What the task asks: What is the count of lines in the records that include "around"? Reply with that number alone.

Records excerpted from a collection:
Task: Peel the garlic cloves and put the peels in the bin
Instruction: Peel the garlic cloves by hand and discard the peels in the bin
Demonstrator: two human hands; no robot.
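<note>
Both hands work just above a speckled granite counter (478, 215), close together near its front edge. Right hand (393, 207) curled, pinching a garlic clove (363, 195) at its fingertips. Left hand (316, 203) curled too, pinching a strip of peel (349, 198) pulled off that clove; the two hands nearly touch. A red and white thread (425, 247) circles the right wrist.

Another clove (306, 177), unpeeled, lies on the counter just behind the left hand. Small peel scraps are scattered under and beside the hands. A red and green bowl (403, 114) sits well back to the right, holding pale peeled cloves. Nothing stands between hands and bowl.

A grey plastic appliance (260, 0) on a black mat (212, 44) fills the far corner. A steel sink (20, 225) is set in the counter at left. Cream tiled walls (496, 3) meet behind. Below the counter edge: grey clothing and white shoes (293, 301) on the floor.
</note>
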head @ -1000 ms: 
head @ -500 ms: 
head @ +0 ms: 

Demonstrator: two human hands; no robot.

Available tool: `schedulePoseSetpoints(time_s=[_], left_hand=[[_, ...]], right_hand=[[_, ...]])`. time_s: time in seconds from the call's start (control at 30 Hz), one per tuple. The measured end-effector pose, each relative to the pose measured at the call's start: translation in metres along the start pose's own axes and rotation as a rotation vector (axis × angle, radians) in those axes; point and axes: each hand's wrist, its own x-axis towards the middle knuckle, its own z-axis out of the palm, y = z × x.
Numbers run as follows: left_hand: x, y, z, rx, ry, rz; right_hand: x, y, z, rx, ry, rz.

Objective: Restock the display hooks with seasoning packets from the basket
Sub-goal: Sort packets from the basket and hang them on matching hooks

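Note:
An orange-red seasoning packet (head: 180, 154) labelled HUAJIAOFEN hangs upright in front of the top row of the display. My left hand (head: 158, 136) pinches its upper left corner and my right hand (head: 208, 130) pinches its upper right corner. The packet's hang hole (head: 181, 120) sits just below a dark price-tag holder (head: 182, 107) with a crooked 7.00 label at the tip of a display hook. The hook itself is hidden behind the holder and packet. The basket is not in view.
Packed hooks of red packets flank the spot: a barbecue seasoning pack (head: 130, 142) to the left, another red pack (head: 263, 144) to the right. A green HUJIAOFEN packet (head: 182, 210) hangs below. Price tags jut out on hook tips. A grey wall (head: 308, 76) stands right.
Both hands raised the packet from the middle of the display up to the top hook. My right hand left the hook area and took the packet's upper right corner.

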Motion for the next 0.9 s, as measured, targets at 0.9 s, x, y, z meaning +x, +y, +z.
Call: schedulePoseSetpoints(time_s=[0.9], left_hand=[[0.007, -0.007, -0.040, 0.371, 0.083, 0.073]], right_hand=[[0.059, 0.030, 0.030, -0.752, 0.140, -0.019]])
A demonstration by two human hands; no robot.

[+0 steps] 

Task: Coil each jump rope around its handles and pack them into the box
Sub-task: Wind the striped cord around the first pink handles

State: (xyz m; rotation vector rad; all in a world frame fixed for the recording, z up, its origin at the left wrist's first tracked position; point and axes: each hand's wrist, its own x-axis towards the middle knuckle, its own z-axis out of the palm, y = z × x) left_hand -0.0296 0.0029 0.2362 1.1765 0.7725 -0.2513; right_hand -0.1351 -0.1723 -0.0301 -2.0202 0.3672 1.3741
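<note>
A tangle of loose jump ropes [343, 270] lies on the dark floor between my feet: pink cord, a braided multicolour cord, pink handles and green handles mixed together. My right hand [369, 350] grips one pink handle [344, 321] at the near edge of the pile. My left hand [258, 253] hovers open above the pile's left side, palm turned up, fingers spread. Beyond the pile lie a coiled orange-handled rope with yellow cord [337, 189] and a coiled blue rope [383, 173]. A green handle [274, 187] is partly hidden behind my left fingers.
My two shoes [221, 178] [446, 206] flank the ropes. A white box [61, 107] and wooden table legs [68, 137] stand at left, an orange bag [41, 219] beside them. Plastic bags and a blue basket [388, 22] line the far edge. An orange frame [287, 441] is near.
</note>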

Answer: 2